I assumed that, as had occurred on my other visits to schools in the region, I’d be shown the halls bedecked with proclamations and school awards
and photographs of soccer teams, and then a few of the classrooms filled with charts, projects, maps, and artwork done by the children (another notable improvement on Levi’s morose descriptions of the typical classroom environment in his days).
But this time things were a little different. Suspiciously different. When we arrived the headmaster came out to greet me formally, saying how honored he was to have “a very famous writer from America” visit his small school. I looked at Giuliano, wondering where the “very famous writer” label had come from. He nodded and grinned mischievously. Then the teachers, all women, were introduced to me one by one. Fortunately the first to be introduced spoke and taught some English, so the comments of the others, with references to my twenty-odd travel books and National Geographic magazine and my illustrations, etc., were translated with embarrassing floridity. Once again I realized that Giuliano had been here and prepared the ground well by telling them about my books and articles. One glance at his glowing face, basking happily in reflected glory, was enough to confirm my suspicions.

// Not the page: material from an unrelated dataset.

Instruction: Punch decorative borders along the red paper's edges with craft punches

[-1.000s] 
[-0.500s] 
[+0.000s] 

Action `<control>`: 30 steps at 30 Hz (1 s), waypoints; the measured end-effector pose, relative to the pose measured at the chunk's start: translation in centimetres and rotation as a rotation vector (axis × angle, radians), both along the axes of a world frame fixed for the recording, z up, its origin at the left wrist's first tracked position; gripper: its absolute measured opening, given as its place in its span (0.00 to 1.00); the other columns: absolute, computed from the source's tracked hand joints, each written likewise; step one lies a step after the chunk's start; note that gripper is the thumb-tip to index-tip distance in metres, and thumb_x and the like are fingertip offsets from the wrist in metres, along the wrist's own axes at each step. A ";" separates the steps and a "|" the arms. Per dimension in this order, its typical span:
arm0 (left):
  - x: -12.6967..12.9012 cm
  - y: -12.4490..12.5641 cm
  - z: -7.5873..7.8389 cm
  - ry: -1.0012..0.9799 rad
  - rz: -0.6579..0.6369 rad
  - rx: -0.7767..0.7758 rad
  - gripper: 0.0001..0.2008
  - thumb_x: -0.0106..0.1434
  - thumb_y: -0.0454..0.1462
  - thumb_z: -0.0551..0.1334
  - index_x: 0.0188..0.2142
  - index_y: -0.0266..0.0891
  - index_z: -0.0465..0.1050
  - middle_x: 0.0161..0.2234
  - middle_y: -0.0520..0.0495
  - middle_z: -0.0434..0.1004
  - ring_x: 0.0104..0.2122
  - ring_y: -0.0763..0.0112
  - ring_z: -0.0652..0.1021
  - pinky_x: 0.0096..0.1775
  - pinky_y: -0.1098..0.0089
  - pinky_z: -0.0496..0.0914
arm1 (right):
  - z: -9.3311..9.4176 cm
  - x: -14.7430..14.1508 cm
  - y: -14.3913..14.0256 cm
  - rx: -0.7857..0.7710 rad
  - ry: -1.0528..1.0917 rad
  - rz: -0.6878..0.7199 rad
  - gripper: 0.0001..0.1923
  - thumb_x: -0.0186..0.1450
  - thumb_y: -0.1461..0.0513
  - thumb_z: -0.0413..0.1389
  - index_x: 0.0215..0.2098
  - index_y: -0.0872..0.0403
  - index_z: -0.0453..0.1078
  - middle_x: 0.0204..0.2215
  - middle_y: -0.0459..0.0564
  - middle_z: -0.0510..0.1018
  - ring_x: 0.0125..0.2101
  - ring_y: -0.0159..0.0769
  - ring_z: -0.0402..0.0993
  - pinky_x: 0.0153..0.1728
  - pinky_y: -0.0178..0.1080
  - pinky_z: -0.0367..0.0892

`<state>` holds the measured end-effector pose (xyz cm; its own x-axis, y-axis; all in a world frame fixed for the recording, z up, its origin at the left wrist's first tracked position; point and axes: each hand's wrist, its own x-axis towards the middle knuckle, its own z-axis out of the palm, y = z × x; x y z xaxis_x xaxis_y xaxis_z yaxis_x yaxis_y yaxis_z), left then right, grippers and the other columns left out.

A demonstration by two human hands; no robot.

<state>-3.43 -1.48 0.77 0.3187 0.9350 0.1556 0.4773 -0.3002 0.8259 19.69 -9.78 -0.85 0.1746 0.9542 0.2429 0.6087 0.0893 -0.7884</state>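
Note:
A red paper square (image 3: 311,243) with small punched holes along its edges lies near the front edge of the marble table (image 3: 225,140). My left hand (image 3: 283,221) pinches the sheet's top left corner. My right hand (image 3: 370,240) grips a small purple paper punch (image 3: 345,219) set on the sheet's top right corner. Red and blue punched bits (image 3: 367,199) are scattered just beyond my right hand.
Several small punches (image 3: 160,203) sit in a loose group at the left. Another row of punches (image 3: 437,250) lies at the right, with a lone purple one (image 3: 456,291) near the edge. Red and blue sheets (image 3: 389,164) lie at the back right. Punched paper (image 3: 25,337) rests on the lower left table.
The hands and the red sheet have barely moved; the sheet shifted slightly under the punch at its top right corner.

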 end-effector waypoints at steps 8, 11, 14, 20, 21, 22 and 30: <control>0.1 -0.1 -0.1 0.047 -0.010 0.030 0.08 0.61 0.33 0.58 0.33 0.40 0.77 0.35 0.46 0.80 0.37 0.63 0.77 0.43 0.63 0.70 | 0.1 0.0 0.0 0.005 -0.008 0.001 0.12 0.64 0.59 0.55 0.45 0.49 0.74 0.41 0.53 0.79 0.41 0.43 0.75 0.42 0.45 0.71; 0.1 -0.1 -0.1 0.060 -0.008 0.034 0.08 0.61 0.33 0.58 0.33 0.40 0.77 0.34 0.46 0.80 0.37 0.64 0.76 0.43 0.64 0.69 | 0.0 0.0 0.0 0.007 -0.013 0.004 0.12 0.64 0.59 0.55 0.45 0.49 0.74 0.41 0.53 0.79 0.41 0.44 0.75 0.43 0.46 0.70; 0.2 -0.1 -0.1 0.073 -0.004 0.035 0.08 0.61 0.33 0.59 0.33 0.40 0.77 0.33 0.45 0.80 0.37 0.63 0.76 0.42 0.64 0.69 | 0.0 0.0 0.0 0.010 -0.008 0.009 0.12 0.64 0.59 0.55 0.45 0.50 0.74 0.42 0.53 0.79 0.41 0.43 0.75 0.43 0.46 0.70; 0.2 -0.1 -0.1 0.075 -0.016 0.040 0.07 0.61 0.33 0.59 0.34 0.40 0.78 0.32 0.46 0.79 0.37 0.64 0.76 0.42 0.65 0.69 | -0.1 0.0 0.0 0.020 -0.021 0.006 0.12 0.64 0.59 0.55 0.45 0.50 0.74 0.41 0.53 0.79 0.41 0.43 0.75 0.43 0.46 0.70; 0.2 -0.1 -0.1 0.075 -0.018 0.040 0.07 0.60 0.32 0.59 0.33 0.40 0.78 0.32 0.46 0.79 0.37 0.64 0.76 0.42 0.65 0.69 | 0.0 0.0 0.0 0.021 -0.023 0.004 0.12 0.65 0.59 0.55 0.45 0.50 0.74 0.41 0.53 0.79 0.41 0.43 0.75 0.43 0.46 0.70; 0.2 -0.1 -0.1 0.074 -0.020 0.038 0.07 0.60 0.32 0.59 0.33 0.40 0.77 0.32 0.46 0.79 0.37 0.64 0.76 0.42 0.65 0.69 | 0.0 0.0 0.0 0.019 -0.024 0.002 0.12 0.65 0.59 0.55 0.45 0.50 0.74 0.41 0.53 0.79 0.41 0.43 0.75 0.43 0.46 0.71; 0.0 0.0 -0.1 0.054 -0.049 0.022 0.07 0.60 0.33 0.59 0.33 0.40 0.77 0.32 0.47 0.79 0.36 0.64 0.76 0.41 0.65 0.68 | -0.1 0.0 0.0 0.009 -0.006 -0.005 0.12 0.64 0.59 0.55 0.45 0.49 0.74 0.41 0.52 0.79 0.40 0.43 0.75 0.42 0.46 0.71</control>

That glance should also have warned me of things to come.
The hallway was suddenly full of marching lines of young pupils—all the girls in white Alice in Wonderland–type “over-dresses” and all the boys in traditional royal blue smocks. They walked summarily in single file past our little gathering of teachers and down the corridor into one of the larger classrooms at the end of the building.
The headmaster watched them pass with a look of paternal pride and then asked if I was ready.
“Sorry?” I said, already suspecting what the answer would be. “Ready for what?”